TASK INSTRUCTIONS
When you reply, transcribe every line of the data below exactly.

(RECORDED INFORMATION begins)

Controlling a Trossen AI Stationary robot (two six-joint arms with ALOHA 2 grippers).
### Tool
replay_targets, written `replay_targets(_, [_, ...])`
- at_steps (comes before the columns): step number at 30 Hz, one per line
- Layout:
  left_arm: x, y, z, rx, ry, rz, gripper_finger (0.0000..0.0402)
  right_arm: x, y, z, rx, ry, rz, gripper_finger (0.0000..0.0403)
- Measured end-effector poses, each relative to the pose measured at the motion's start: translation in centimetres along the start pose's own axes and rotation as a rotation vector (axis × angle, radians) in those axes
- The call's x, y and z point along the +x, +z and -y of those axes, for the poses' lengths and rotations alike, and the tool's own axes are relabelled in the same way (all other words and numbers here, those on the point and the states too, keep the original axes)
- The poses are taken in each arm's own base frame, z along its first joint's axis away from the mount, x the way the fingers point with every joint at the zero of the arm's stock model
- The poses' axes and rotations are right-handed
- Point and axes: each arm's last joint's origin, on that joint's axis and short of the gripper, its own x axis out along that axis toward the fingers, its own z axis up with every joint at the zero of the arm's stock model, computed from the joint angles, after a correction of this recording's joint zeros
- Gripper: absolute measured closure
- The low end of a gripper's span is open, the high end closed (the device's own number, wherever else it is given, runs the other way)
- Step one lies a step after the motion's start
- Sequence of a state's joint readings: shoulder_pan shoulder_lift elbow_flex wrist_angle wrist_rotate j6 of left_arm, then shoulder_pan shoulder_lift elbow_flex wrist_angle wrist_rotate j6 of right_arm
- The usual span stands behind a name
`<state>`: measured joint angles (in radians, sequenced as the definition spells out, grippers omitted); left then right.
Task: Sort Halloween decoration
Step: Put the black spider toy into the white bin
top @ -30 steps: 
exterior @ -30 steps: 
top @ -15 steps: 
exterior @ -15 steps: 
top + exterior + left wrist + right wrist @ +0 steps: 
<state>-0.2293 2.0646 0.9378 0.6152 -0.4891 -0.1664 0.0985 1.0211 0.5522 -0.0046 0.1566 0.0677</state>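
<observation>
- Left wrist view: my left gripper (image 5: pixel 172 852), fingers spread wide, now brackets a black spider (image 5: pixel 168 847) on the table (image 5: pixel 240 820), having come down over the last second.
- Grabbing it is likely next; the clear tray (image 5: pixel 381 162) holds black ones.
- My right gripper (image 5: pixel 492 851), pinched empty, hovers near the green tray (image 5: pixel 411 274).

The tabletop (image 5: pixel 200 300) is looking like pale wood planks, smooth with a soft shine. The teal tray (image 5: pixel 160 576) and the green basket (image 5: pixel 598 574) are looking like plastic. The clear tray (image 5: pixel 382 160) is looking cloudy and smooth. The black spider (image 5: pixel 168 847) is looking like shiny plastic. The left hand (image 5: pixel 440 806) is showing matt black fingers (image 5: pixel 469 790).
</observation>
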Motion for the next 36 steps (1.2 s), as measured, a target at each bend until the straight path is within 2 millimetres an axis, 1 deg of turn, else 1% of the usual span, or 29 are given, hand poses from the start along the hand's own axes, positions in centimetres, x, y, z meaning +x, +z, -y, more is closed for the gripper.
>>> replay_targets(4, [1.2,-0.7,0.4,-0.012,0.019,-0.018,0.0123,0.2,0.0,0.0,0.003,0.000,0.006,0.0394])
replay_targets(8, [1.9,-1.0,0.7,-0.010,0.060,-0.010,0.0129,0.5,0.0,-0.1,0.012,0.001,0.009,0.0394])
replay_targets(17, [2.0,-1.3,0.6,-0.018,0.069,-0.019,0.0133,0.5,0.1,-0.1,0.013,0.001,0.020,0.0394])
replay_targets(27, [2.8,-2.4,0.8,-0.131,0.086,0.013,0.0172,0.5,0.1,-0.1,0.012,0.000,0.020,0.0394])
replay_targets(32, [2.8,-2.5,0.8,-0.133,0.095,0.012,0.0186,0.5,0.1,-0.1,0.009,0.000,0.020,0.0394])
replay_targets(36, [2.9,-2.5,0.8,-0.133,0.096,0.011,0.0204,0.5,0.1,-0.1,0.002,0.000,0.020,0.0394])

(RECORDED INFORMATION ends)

EXERCISE SOLUTION
Controlling a Trossen AI Stationary robot (two six-joint arms with ALOHA 2 grippers).
### Tool
replay_targets, written `replay_targets(_, [_, ...])`
- at_steps (comes before the columns): step number at 30 Hz, one per line
- Layout:
  left_arm: x, y, z, rx, ry, rz, gripper_finger (0.0000..0.0402)
  right_arm: x, y, z, rx, ry, rz, gripper_finger (0.0000..0.0403)
- Measured end-effector poses, each relative to the pose measured at the motion's start: translation in centimetres along the start pose's own axes and rotation as a rotation vector (axis × angle, radians) in those axes
- The call's x, y and z point along the +x, +z and -y of those axes, for the poses' lengths and rotations alike, and the tool's own axes are relabelled in the same way (all other words and numbers here, those on the point and the states too, keep the original axes)
- The poses are taken in each arm's own base frame, z along its first joint's axis away from the mount, x the way the fingers point with every joint at the zero of the arm's stock model
- The poses' axes and rotations are right-handed
- Point and axes: each arm's last joint's origin, on that joint's axis and short of the gripper, its own x axis out along that axis toward the fingers, its own z axis up with every joint at the zero of the arm's stock model, computed from the joint angles, after a correction of this recording's joint zeros
- Gripper: absolute measured closure
- The low end of a gripper's span is open, the high end closed (the device's own number, wherever else it is given, runs the other way)
- Step one lies a step after the motion's start
- Sequence of a state's joint readings: shoulder_pan shoulder_lift elbow_flex wrist_angle wrist_rotate j6 of left_arm, then shoulder_pan shoulder_lift elbow_flex wrist_angle wrist_rotate j6 of right_arm
- The usual span stands behind a name
`<state>`: measured joint angles (in radians, sequenced as the definition spells out, grippers omitted); left then right.
Task: Sort Halloween decoration
Step: Put the black spider toy into the white bin
top @ -30 steps: 
exterior @ -30 steps: 
top @ -15 steps: 
exterior @ -15 steps: 
top + exterior + left wrist + right wrist @ +0 steps: 
<state>-0.2293 2.0646 0.9378 0.6152 -0.4891 -0.1664 0.0985 1.0211 0.5522 -0.0046 0.1566 0.0677</state>
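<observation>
- Left wrist view: my left gripper (image 5: pixel 172 852), fingers spread wide, now brackets a black spider (image 5: pixel 168 847) on the table (image 5: pixel 240 820), having come down over the last second.
- Grabbing it is likely next; the clear tray (image 5: pixel 381 162) holds black ones.
- My right gripper (image 5: pixel 492 851), pinched empty, hovers near the green tray (image 5: pixel 411 274).

The tabletop (image 5: pixel 200 300) is looking like pale wood planks, smooth with a soft shine. The teal tray (image 5: pixel 160 576) and the green basket (image 5: pixel 598 574) are looking like plastic. The clear tray (image 5: pixel 382 160) is looking cloudy and smooth. The black spider (image 5: pixel 168 847) is looking like shiny plastic. The left hand (image 5: pixel 440 806) is showing matt black fingers (image 5: pixel 469 790).
</observation>
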Motion for the next 36 steps (1.2 s), as measured, a target at each bend until the straight path is within 2 millimetres an axis, 1 deg of turn, else 1% of the usual span, or 29 are given, hand poses from the start along the hand's own axes, positions in centimetres, x, y, z meaning +x, +z, -y, more is closed for the gripper.
>>> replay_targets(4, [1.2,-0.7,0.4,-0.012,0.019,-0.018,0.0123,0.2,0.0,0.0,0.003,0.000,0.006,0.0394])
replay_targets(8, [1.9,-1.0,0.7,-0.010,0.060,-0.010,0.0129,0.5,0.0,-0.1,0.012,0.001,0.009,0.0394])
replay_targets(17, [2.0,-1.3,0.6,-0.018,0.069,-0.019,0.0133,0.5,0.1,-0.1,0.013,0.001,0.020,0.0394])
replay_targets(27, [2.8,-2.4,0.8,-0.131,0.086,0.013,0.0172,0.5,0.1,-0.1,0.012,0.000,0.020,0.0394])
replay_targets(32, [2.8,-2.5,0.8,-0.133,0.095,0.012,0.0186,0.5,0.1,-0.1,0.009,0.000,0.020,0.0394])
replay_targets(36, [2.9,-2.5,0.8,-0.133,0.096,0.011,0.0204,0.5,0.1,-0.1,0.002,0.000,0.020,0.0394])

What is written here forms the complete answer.